▸ **Data extract**
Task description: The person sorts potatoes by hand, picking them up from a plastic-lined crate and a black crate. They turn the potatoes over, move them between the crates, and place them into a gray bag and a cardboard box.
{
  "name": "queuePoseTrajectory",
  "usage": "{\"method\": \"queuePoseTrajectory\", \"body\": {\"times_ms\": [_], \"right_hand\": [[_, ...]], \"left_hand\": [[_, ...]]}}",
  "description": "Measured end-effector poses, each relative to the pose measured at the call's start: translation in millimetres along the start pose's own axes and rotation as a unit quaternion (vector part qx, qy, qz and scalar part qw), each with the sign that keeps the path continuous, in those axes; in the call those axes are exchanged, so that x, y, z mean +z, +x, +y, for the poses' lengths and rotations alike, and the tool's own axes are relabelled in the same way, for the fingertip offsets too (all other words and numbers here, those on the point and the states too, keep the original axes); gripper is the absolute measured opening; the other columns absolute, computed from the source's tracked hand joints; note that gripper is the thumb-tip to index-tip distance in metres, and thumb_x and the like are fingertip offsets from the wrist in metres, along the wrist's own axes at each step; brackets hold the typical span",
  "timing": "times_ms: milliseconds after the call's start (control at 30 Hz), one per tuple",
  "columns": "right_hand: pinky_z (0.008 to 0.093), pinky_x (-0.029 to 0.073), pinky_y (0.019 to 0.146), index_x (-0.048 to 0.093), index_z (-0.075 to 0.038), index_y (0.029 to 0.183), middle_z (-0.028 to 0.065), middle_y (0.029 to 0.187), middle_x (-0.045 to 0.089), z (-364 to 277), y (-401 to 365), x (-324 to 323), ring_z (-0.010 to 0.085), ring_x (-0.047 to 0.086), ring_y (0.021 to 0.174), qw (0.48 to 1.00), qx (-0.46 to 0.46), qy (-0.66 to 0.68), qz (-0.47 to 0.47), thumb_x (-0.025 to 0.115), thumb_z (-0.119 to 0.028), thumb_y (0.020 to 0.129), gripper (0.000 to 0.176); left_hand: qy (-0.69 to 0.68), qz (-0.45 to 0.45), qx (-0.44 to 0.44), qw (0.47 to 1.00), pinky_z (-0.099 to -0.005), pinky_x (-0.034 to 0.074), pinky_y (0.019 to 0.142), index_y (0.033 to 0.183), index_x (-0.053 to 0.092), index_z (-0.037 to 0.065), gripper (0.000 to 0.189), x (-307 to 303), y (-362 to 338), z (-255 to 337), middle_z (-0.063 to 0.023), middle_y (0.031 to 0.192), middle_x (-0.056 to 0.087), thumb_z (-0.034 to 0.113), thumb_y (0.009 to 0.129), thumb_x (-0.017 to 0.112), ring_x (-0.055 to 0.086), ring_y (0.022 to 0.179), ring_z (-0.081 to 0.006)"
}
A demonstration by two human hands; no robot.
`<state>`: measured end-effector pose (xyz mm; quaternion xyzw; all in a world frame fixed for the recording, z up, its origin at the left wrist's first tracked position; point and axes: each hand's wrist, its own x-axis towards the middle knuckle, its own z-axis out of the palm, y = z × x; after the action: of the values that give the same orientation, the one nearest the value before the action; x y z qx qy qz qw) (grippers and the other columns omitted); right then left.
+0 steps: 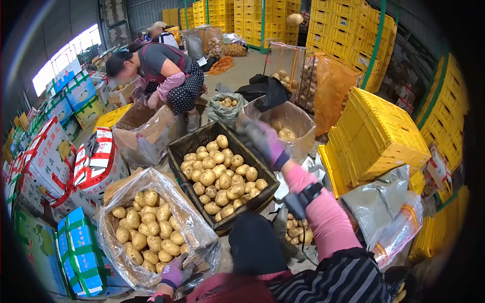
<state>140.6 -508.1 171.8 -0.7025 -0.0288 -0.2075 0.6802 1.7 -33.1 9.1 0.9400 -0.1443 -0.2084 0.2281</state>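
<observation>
My left hand (175, 272), in a purple and grey glove, rests at the near right edge of a plastic-lined carton (113, 202) full of potatoes (151, 227). Its fingertips are hard to make out. My right hand (260, 139), gloved the same way, is stretched out and smeared by motion over the far right edge of a dark crate (177, 151). Many potatoes (220, 171) lie in that crate. Just beyond my right hand stands an open lined carton (305, 129) with a few potatoes inside. A single potato (294, 19) is in the air at the upper right.
A person (161, 70) bends over an open carton (146, 131) at the upper left. Yellow crates (379, 136) are stacked on the right. Taped boxes (86, 252) line the left. A grey sack of potatoes (227, 103) stands behind the dark crate.
</observation>
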Motion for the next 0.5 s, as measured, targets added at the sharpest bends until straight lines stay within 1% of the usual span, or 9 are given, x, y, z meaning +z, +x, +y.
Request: {"method": "queuePoseTrajectory", "body": {"times_ms": [67,167,200,233,300,333,367,467,500], "right_hand": [[0.0261,0.055,0.086,0.064,-0.007,0.134,0.0048,0.113,0.074,36,-36,33,0.0112,0.067,0.098,0.999,0.008,-0.015,-0.040,0.064,-0.029,0.103,0.038],[0.0274,0.054,0.090,0.066,-0.006,0.131,0.0071,0.115,0.074,66,-67,84,0.0112,0.067,0.100,0.995,0.067,-0.010,-0.074,0.067,-0.028,0.101,0.037],[0.0281,0.054,0.092,0.067,-0.005,0.130,0.0083,0.115,0.074,64,-72,103,0.0120,0.068,0.102,0.994,0.079,-0.002,-0.080,0.067,-0.027,0.101,0.036],[0.0291,0.053,0.095,0.067,-0.005,0.128,0.0107,0.116,0.074,54,-75,122,0.0149,0.068,0.106,0.995,0.046,-0.006,-0.092,0.068,-0.025,0.100,0.036],[0.0301,0.052,0.098,0.067,-0.004,0.128,0.0129,0.120,0.073,39,-74,163,0.0167,0.067,0.110,0.991,0.023,0.069,-0.115,0.067,-0.025,0.100,0.035],[0.0262,0.055,0.095,0.059,0.004,0.136,0.0088,0.117,0.071,26,-70,179,0.0126,0.068,0.106,0.986,-0.018,0.055,-0.156,0.058,-0.014,0.106,0.035],[0.0265,0.054,0.097,0.058,0.004,0.137,0.0101,0.121,0.070,10,-71,194,0.0134,0.067,0.111,0.983,0.005,0.054,-0.173,0.057,-0.013,0.106,0.035],[0.0265,0.054,0.098,0.057,0.002,0.137,0.0093,0.122,0.069,8,-80,231,0.0133,0.066,0.112,0.961,0.034,0.170,-0.213,0.058,-0.015,0.106,0.035],[0.0275,0.053,0.098,0.057,0.001,0.138,0.0089,0.123,0.069,10,-84,236,0.0138,0.065,0.113,0.966,0.035,0.137,-0.215,0.059,-0.017,0.106,0.037]], "left_hand": [[0.000,0.001,0.000,1.000,-0.0410,0.051,0.103,0.141,0.059,0.013,0.065,1,1,0,-0.0194,0.129,0.068,0.048,0.087,0.069,0.065,0.119,-0.0356],[-0.003,-0.001,-0.004,1.000,-0.0403,0.050,0.104,0.140,0.059,0.012,0.064,-3,0,6,-0.0187,0.130,0.067,0.048,0.088,0.069,0.064,0.121,-0.0350],[-0.005,-0.006,-0.009,1.000,-0.0397,0.049,0.105,0.139,0.060,0.011,0.063,-4,-1,7,-0.0180,0.132,0.067,0.047,0.088,0.068,0.063,0.122,-0.0342],[-0.014,-0.006,0.004,1.000,-0.0402,0.049,0.105,0.138,0.060,0.011,0.063,-3,-1,3,-0.0183,0.131,0.067,0.047,0.088,0.068,0.063,0.122,-0.0344],[-0.015,0.001,0.002,1.000,-0.0403,0.049,0.105,0.138,0.060,0.011,0.063,-1,-1,1,-0.0182,0.130,0.067,0.047,0.088,0.068,0.063,0.122,-0.0343],[-0.014,0.011,0.005,1.000,-0.0404,0.049,0.105,0.138,0.060,0.011,0.062,-1,-1,1,-0.0181,0.130,0.068,0.048,0.088,0.069,0.063,0.122,-0.0342],[-0.007,0.014,0.001,1.000,-0.0408,0.049,0.105,0.136,0.061,0.011,0.061,-2,-2,4,-0.0173,0.128,0.068,0.047,0.088,0.069,0.063,0.121,-0.0341],[-0.012,0.034,0.024,0.999,-0.0417,0.050,0.103,0.135,0.061,0.011,0.060,2,2,-6,-0.0170,0.127,0.069,0.046,0.087,0.071,0.064,0.120,-0.0344],[-0.023,0.042,0.044,0.998,-0.0422,0.050,0.102,0.135,0.061,0.010,0.061,2,3,-9,-0.0173,0.125,0.069,0.046,0.087,0.071,0.064,0.119,-0.0350]]}}
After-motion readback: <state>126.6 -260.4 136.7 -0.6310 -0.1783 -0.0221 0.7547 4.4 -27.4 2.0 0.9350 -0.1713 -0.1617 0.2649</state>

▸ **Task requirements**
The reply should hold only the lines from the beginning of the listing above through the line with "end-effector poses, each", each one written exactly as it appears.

▸ **Task solution**
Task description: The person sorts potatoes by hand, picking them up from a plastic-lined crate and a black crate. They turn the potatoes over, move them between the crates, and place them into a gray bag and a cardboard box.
{
  "name": "queuePoseTrajectory",
  "usage": "{\"method\": \"queuePoseTrajectory\", \"body\": {\"times_ms\": [_], \"right_hand\": [[_, ...]], \"left_hand\": [[_, ...]]}}",
  "description": "Measured end-effector poses, each relative to the pose measured at the call's start: translation in millimetres along the start pose's own axes and rotation as a unit quaternion (vector part qx, qy, qz and scalar part qw), each with the sign that keeps the path continuous, in those axes; in the call those axes are exchanged, so that x, y, z mean +z, +x, +y, for the poses' lengths and rotations alike, and the tool's own axes are relabelled in the same way, for the fingertip offsets too (all other words and numbers here, those on the point and the states too, keep the original axes); gripper is the absolute measured opening; the other columns absolute, computed from the source's tracked hand joints; note that gripper is the thumb-tip to index-tip distance in metres, and thumb_x and the like are fingertip offsets from the wrist in metres, along the wrist's own axes at each step; brackets hold the typical span",

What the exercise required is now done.